On the trade show floor and in a morning “town hall” style breakfast workshop, attendees offered their concerns and what they wanted to learn about at the conference.

“I’m most concerned about mail center security,” said Peter Ferdinandson, distribution services manager at Marsh & McClennan Companies, New York.

After the anthrax scares, Ferdinandson sent much of his company’s incoming mail to a company that screened it. But he is still concerned about future attacks, and is building a “safe” room where the Marsh & McLennen will screen mail at a facility it plans to open in Hoboken, NJ.

Ferdinandson said none of the mail screened last fall was direct mail.

“That mail was just thrown out,” he said “It would have been too expensive to have all that mail screened as well.”

And Ferdinandson said “the same thing will happen in the new [facility].”

Ferdinandson said that security is still a big issue in the mailing community, and pointed out that Mailcom instituted the Mail Security Certificate program this year and that sessions on security here were very well-attended.

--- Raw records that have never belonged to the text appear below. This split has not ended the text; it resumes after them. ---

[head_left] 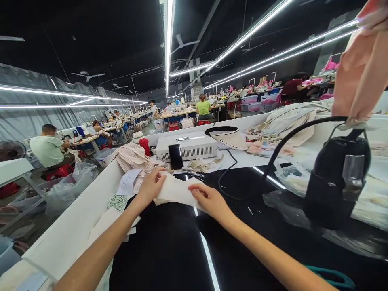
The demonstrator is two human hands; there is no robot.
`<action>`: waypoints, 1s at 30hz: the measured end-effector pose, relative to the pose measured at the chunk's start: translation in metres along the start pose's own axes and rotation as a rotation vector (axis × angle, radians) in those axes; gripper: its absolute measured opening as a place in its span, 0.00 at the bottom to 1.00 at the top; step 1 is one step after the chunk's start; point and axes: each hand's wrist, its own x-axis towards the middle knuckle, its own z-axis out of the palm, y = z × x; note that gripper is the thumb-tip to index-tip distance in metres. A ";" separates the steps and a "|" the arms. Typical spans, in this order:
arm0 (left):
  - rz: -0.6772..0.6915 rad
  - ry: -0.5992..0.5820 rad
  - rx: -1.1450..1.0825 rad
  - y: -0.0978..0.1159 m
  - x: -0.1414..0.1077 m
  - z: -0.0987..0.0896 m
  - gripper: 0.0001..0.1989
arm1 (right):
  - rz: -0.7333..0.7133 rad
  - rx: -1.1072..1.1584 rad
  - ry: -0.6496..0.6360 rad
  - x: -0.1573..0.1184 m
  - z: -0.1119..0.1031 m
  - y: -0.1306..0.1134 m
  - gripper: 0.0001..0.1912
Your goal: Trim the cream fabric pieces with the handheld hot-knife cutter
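Observation:
A white piece of cloth or paper (pixel 177 190) is stretched between my two hands above the glossy black tabletop (pixel 163 246). My left hand (pixel 150 186) pinches its upper left corner between thumb and fingers. At its right side, my right hand (pixel 209 199) grips the edge with bent fingers. A cream layer shows beneath the lower left edge of the piece. Just beyond it a dark phone (pixel 176 157) leans upright against a white vented box (pixel 186 144).
Pale pink fabric (pixel 130 155) and green bands (pixel 117 202) lie at the left. A black machine (pixel 336 182) with a thick cable stands at the right, near plastic bags (pixel 291 178). Teal scissors handles (pixel 332 277) sit front right. People sit at tables behind.

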 end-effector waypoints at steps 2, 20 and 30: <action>-0.045 0.004 0.022 -0.010 0.008 0.002 0.15 | 0.007 -0.053 0.047 0.019 -0.006 0.009 0.15; -0.283 -0.145 0.133 -0.052 0.008 0.026 0.18 | -0.114 -0.601 0.058 0.055 0.017 0.035 0.12; -0.373 -0.276 0.452 -0.071 -0.061 -0.085 0.14 | -0.387 -0.552 -0.001 0.012 0.006 0.020 0.12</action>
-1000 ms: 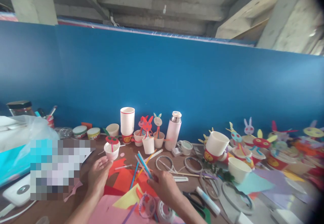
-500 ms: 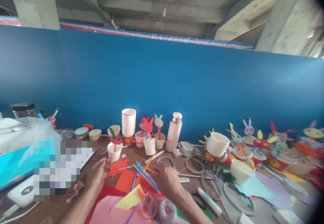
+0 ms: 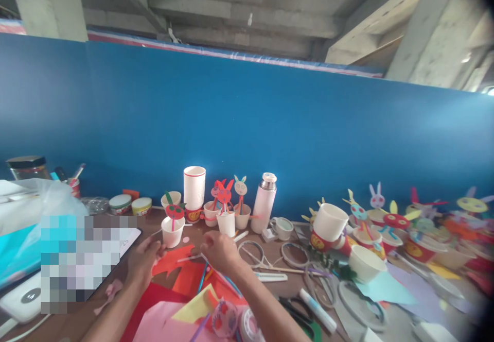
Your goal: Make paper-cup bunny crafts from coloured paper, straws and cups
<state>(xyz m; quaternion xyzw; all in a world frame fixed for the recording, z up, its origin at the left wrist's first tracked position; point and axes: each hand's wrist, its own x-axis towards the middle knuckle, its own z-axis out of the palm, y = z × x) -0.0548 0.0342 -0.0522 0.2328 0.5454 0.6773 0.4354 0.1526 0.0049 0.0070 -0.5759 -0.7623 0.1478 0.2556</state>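
Observation:
My left hand [image 3: 146,259] is just in front of a white paper cup [image 3: 172,233], fingers loosely bent and a little apart, nothing visible in them. Out of that cup rises a red paper face [image 3: 175,211] with green ears. My right hand [image 3: 219,252] is over the middle of the table, fingers bent together, hiding whatever they may hold. Beside its fingertips a thin white strip [image 3: 187,259] lies across orange paper [image 3: 173,260]. Blue sticks [image 3: 202,277] lie partly beneath the right wrist. Another white cup [image 3: 226,224] with a red rabbit figure stands just behind the right hand.
Stacked paper cups [image 3: 194,190] and a pink flask [image 3: 264,205] stand by the blue partition. Tape rolls [image 3: 250,326], scissors [image 3: 301,319], a glue stick [image 3: 317,311] and coloured paper lie in front. Several animal-figure cups crowd the right; a phone [image 3: 129,241] lies left.
My right hand has moved left and slightly away from me, off the blue sticks to beside the white strip. My left hand has shifted slightly left in view. The view has shifted a little.

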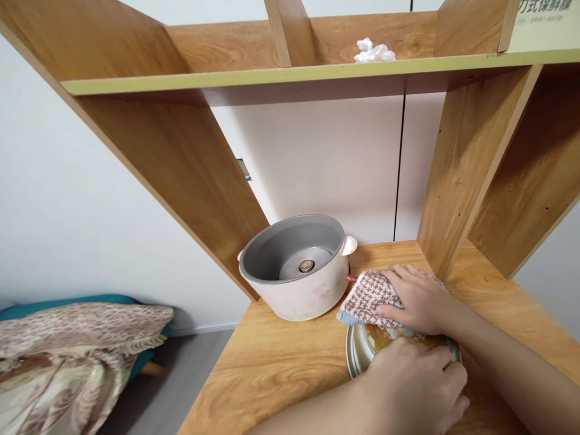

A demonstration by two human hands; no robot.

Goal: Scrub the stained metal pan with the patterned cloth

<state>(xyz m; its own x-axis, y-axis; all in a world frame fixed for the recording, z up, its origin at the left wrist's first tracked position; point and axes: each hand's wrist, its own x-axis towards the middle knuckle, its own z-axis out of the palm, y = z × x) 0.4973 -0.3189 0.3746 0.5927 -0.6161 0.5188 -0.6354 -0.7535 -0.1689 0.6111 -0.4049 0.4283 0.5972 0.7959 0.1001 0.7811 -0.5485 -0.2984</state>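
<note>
A round, shiny metal piece with brown and yellow stains (380, 336) lies on the wooden desk; my hands hide much of it, so I cannot tell whether it is a lid or an upturned pot. Curled over its near side is my left hand (414, 383), with the fingertips partly out of sight. My right hand (417, 299) grips a checked brown-and-white cloth (374, 296) and presses it on the far side of the metal piece. Just left of the cloth stands a white cooker base (301, 299), its grey inside open and a round button at the bottom.
Wooden shelf panels (475, 163) rise behind and beside the desk (272, 362). A crumpled white tissue (374, 51) rests on the green-edged shelf (290, 77) above. Down at the left, a patterned blanket (77, 356) covers a blue seat on the floor.
</note>
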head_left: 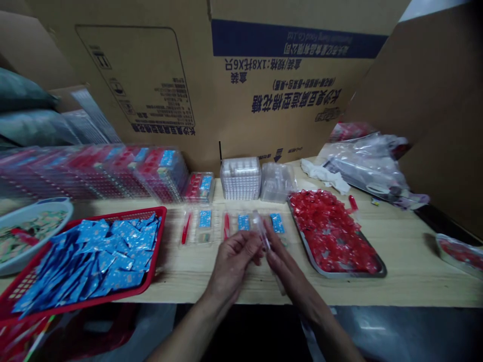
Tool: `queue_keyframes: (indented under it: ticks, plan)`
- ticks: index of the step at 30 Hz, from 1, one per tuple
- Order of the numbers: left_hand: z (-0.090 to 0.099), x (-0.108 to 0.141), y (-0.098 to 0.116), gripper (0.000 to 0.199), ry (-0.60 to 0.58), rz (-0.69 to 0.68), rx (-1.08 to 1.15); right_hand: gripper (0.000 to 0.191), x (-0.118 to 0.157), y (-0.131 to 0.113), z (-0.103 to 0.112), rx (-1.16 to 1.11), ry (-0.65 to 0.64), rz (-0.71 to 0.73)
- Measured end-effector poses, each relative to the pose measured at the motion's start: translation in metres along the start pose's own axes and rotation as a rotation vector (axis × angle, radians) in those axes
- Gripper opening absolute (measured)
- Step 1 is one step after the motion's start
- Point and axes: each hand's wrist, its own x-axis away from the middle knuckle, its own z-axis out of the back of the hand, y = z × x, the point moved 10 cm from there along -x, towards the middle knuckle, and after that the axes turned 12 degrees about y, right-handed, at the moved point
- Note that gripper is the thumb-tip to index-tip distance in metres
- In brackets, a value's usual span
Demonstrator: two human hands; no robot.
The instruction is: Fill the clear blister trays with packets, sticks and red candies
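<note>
The left hand (231, 266) and right hand (290, 266) pinch a clear plastic tube (261, 230) between closed fingers (252, 246) over the desk (407, 261), a clear blister tray (206, 226) at twelve o'clock, red-wrapped sweets (332, 231) at three.

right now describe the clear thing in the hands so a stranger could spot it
On the wooden table, between the red basket of blue sachets and the steel tray of red pieces, the left hand and right hand meet. Between them is a slim clear plastic tube, the only clear piece off the table.
</note>
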Motion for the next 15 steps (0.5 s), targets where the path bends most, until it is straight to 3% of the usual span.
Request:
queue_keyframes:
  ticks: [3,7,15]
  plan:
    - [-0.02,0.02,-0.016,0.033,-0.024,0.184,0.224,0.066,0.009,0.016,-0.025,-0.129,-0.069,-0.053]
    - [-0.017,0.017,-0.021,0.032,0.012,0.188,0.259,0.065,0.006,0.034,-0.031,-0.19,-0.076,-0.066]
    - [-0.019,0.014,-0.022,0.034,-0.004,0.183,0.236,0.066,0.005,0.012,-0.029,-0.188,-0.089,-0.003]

Attendees also had the upcoming postal rate increase, scheduled for June 30, on their minds. But instead of being concerned about it and perplexed about how best to deal with it, many already said they had action plans in place to soften the blow.

Ron Goglia, an assistant vice president for Cigna, Easton, PA, said that his company would be doing more electronic bill payment and presentment.

Andrew Patterson, supervisor at the mail center at Revlon in New York said that while he would still use the U.S. Postal Service, but he wouldn't use it as much, and would rely more on the domestic flat services offered by some international companies he uses such as DHL.

Kara Werner, a manager at Employment Group, a managed services company in battle Creek, MI that outsources mailrooms and mailing services, said that her clients are already making changes on their mail pieces so they won’t get hit with the nonmachineable surcharges the USPS is instituting.

She also said that instead of just relying on her current presort house, she is now trying to get competitive bids with several of them.